[Collected data entries]
----

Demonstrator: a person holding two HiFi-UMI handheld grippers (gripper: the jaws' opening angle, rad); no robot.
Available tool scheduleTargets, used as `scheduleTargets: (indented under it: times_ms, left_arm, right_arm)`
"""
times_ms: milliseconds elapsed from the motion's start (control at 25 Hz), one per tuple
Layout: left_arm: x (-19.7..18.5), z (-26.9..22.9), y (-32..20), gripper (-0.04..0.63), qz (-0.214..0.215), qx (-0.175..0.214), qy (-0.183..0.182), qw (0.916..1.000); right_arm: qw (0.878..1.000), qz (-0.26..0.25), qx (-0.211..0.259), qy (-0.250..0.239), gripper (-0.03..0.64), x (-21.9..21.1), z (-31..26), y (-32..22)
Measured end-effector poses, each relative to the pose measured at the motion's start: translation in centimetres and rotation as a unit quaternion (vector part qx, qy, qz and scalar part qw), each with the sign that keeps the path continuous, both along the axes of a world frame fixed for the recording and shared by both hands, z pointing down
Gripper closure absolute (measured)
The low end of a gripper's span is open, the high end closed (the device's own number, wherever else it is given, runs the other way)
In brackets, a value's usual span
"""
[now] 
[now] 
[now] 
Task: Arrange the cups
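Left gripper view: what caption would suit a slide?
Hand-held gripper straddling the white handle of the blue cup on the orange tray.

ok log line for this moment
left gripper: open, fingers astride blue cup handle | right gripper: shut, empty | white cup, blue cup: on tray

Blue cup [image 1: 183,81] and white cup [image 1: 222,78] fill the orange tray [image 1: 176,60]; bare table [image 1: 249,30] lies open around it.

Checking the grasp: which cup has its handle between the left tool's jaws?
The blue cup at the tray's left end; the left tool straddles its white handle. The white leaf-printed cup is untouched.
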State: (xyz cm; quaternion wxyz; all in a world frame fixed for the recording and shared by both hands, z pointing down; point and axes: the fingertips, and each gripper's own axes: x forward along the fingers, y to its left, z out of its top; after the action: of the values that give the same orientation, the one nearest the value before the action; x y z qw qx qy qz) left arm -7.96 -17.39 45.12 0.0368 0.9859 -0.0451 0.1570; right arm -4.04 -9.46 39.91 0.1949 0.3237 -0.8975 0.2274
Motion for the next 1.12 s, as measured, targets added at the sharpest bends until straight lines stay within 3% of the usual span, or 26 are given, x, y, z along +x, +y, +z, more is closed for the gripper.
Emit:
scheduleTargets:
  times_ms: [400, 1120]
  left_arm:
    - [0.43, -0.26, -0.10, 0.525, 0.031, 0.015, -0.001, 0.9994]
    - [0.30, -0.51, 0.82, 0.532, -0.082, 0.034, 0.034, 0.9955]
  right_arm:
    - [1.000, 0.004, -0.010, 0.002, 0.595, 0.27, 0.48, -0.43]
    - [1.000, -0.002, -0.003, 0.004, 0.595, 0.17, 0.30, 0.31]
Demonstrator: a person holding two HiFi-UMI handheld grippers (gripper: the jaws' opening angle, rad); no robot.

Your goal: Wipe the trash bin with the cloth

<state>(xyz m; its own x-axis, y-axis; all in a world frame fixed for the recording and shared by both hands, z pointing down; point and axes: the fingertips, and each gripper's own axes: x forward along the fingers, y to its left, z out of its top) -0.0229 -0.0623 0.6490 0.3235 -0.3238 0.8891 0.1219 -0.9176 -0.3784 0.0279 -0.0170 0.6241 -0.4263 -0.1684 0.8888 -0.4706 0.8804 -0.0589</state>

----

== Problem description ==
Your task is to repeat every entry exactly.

== Result ==
Demonstrator: a person holding two HiFi-UMI handheld grippers (gripper: the jaws' opening angle, rad); no robot.
Available tool scheduleTargets, used as `scheduleTargets: (indented under it: times_ms, left_arm, right_arm)`
"""
times_ms: milliseconds elapsed from the motion's start (control at 25 Hz), one per tuple
Layout: left_arm: x (-19.7..18.5), z (-26.9..22.9), y (-32..20), gripper (-0.04..0.63), qz (-0.214..0.215), qx (-0.175..0.214), qy (-0.183..0.182), qw (0.916..1.000); right_arm: qw (0.878..1.000), qz (-0.26..0.25), qx (-0.211..0.259), qy (-0.250..0.239), gripper (-0.03..0.64), x (-21.9..21.1), z (-31..26), y (-32..22)
Measured end-effector poses, each relative to the pose measured at the motion's start: translation in centimetres and rotation as a unit quaternion (vector part qx, qy, qz and scalar part qw), each with the sign that keeps the path continuous, both along the axes of a world frame fixed for the recording and shared by both hands, z pointing down
Gripper closure absolute (measured)
The low end of a gripper's span is open, the high end closed (the device's own number, wherever else it is given, runs the other way)
In brackets, a value's usual span
"""
[now] 
[now] 
[now] 
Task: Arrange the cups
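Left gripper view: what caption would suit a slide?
Hand-held gripper straddling the white handle of the blue cup on the orange tray.

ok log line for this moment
left gripper: open, fingers astride blue cup handle | right gripper: shut, empty | white cup, blue cup: on tray

Blue cup [image 1: 183,81] and white cup [image 1: 222,78] fill the orange tray [image 1: 176,60]; bare table [image 1: 249,30] lies open around it.

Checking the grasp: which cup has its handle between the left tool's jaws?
The blue cup at the tray's left end; the left tool straddles its white handle. The white leaf-printed cup is untouched.
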State: (xyz cm; quaternion wxyz; all in a world frame fixed for the recording and shared by both hands, z pointing down; point and axes: the fingertips, and each gripper's own axes: x forward along the fingers, y to its left, z out of its top; after the action: of the values that give the same orientation, the one nearest the value before the action; x y z qw qx qy qz) left arm -7.96 -17.39 45.12 0.0368 0.9859 -0.0451 0.1570; right arm -4.04 -9.46 39.91 0.1949 0.3237 -0.8975 0.2274
Motion for the next 1.12 s, as measured, targets added at the sharpest bends until straight lines stay within 3% of the usual span, or 26 are given, x, y, z along +x, +y, +z, more is closed for the gripper.
Emit:
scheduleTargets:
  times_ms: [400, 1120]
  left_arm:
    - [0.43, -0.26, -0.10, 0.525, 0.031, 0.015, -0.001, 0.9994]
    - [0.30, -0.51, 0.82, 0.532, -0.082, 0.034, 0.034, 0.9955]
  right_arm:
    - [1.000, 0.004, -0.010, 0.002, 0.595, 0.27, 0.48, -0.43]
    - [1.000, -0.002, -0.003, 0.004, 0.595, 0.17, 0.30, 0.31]
Demonstrator: a person holding two HiFi-UMI handheld grippers (gripper: the jaws' opening angle, rad); no robot.

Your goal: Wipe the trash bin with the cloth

<state>(xyz m; its own x-axis, y-axis; all in a world frame fixed for the recording and shared by both hands, z pointing down; point and axes: the fingertips, and each gripper's own axes: x forward along the fingers, y to its left, z out of its top) -0.0229 -0.0623 0.6490 0.3235 -0.3238 0.8891 0.1219 -0.9176 -0.3784 0.0279 -0.0170 0.6241 -0.4263 -0.1684 0.8888 -0.4706 0.8804 -0.0589</state>

That is the complete answer to the exercise.